Your assignment
Repeat only the lines below from the one containing "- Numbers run" through the one containing "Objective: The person", inclusive, exactly as written.

Collection entries:
⟨

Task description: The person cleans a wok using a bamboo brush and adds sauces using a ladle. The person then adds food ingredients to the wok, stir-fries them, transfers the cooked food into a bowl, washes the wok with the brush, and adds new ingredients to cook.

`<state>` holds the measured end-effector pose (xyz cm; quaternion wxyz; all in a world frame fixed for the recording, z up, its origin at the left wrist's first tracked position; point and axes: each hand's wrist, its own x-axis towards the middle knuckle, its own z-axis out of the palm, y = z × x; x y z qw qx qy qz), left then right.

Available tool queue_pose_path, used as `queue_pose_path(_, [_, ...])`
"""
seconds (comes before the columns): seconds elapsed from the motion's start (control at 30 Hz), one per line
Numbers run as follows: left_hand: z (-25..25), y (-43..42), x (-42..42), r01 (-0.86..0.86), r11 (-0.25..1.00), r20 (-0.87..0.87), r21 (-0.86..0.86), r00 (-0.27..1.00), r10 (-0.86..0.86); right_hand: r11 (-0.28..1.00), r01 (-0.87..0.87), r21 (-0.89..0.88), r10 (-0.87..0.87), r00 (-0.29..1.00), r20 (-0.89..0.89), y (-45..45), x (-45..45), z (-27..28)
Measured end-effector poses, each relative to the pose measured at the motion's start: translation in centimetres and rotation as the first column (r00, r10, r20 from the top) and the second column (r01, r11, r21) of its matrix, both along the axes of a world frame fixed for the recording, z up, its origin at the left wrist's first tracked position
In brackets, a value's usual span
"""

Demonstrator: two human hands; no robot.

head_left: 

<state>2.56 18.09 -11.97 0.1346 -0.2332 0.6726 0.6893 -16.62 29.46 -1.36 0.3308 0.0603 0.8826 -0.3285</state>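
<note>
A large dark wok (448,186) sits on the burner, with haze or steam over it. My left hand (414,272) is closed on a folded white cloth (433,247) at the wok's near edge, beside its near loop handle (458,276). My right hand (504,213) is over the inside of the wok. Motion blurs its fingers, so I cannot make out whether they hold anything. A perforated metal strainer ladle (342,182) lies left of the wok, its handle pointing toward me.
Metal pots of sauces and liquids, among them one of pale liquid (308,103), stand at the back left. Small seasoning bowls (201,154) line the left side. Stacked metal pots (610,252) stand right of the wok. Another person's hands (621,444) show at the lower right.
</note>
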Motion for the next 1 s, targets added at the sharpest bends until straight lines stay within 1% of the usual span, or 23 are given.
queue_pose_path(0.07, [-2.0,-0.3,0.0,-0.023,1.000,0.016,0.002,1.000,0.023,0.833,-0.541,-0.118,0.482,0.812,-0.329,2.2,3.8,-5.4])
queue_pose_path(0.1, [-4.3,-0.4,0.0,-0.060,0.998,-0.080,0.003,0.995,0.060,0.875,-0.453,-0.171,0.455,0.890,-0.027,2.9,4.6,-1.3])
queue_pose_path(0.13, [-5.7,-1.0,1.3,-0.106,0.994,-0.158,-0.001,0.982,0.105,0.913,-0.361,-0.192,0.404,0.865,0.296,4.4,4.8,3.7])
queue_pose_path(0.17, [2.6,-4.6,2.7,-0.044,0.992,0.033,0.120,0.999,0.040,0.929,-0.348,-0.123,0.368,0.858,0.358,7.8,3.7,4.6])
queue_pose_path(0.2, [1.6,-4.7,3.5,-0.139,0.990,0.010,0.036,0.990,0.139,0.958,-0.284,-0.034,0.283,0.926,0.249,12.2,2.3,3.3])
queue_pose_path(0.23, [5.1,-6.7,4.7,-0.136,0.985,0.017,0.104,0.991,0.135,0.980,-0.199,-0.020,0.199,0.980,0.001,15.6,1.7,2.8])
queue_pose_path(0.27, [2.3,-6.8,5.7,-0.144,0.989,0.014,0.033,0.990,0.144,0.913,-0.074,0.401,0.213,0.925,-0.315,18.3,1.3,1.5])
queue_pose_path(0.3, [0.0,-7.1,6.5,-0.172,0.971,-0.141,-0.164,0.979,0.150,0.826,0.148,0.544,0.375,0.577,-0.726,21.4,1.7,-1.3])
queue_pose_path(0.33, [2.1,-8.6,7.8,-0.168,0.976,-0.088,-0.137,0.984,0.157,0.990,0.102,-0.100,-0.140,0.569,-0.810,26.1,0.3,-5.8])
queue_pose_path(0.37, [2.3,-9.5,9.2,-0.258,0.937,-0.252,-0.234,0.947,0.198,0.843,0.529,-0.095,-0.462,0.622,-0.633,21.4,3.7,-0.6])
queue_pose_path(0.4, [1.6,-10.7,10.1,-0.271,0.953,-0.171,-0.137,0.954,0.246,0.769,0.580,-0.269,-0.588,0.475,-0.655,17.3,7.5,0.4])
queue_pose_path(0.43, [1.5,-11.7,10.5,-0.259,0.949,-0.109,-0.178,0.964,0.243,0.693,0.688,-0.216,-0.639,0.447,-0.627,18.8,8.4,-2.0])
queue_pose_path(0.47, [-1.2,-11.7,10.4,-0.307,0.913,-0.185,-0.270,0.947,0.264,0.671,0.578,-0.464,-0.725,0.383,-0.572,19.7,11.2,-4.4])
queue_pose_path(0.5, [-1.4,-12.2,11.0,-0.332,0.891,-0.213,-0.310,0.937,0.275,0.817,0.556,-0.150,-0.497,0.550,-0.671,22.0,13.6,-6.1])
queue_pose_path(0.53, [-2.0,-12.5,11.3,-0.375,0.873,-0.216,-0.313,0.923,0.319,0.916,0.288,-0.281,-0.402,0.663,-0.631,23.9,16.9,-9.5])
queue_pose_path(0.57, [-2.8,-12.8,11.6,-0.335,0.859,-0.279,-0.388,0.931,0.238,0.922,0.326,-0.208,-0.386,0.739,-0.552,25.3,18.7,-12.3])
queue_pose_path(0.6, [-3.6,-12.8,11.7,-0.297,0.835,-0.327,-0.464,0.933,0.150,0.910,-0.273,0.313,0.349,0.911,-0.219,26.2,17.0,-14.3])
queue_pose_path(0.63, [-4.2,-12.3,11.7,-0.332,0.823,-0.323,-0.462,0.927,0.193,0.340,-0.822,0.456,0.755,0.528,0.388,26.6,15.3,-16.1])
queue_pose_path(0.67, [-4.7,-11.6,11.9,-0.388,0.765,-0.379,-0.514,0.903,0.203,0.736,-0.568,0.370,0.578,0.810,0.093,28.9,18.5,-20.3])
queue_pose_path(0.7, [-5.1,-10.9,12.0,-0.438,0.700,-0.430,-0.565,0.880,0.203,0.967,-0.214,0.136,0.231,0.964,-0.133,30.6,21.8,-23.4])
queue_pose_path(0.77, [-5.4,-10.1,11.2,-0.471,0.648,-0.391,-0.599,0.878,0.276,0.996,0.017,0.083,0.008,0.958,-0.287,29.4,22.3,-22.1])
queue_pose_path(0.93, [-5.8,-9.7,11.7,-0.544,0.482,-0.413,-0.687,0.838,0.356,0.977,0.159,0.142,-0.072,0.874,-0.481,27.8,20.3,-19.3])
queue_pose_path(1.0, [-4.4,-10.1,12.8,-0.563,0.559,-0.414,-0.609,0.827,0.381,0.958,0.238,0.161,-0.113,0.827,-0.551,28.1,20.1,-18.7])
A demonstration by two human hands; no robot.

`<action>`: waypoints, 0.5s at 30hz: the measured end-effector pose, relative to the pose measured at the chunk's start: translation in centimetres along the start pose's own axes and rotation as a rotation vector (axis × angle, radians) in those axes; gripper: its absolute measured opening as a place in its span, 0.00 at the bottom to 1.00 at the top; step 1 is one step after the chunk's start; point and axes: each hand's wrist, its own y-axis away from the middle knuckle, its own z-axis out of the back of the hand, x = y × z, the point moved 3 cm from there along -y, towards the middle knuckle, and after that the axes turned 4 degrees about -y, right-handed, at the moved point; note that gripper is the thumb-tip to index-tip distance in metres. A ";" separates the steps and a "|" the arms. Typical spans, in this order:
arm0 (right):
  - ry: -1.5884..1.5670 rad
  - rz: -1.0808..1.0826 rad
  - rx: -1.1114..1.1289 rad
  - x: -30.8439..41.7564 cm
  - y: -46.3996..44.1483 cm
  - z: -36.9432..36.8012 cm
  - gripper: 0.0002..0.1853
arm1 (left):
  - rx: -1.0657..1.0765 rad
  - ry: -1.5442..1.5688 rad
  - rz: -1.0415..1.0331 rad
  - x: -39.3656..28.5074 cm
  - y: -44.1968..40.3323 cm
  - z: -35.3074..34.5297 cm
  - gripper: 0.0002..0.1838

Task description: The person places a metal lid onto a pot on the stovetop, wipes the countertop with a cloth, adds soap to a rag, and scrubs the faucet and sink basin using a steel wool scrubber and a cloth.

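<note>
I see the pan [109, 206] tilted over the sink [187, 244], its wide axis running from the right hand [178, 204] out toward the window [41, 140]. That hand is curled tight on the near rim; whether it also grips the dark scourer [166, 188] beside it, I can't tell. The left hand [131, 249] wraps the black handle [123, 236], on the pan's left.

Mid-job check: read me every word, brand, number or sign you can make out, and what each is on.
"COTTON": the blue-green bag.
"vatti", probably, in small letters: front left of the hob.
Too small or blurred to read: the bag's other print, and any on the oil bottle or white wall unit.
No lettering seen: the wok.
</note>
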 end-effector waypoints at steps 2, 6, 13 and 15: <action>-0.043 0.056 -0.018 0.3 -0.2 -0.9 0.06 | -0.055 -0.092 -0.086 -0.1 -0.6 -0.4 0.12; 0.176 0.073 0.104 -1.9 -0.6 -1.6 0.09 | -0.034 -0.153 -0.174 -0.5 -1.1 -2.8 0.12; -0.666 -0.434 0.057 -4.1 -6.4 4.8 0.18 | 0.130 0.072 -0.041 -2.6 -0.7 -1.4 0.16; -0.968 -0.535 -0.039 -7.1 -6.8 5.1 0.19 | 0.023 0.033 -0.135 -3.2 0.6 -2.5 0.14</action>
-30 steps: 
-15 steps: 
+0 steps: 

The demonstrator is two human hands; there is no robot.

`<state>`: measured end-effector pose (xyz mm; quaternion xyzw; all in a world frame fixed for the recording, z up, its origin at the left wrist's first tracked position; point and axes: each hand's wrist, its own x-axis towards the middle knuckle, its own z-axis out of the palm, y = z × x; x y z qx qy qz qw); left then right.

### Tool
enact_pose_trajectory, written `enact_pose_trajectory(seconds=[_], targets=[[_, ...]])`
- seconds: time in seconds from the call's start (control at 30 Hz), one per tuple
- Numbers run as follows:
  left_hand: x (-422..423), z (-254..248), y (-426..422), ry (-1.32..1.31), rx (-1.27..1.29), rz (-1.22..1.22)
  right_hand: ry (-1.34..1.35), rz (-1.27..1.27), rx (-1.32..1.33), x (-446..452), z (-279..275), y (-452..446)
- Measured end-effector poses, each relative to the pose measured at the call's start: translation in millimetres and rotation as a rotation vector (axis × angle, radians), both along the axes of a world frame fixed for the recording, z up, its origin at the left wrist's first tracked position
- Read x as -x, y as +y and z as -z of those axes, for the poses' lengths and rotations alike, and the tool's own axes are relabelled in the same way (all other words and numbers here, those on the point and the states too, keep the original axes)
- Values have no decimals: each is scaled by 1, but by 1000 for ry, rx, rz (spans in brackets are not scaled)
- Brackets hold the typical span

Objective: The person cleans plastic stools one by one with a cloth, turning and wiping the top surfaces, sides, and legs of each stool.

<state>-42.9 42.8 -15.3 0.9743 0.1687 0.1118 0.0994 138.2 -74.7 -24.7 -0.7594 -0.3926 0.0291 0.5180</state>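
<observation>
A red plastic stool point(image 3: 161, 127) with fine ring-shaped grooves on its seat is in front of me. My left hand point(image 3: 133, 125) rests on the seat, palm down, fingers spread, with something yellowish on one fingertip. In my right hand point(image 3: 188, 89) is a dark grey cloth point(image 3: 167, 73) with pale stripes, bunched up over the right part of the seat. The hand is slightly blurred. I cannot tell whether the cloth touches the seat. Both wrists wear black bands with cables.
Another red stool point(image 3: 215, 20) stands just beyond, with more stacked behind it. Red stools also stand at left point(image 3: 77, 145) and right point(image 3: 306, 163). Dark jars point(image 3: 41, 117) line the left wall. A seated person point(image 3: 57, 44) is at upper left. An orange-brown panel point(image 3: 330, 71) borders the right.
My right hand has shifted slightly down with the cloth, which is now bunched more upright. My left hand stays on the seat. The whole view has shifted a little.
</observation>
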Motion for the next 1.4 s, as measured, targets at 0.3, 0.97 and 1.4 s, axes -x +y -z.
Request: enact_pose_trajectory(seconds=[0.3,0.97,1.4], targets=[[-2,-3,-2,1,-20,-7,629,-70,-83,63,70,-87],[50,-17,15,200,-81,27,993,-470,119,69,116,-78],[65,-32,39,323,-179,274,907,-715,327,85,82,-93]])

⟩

Task answer
- Numbers run as follows:
  left_hand: x (-422..423), z (-254..248), y (-426..422), ry (-1.32..1.31), rx (-1.27..1.29), rz (-1.22..1.22)
  right_hand: ry (-1.34..1.35), rz (-1.27..1.27), rx (-1.32..1.33), x (-446..452), z (-279..275), y (-452..446)
- Measured end-effector poses, each relative to the pose measured at the call's start: translation in millimetres and rotation as a rotation vector (axis × angle, radians), both along the axes of a world frame fixed for the recording, z up, its origin at the left wrist's first tracked position
- Read x as -x, y as +y and z as -z of those axes, for the poses' lengths and rotations alike, and the tool's own axes are relabelled in the same way (all other words and numbers here, those on the point and the states too, keep the original axes)
- Values have no decimals: each is scaled by 1, but by 1000 for ry, rx, rz (spans in brackets are not scaled)
- Brackets hold the typical span

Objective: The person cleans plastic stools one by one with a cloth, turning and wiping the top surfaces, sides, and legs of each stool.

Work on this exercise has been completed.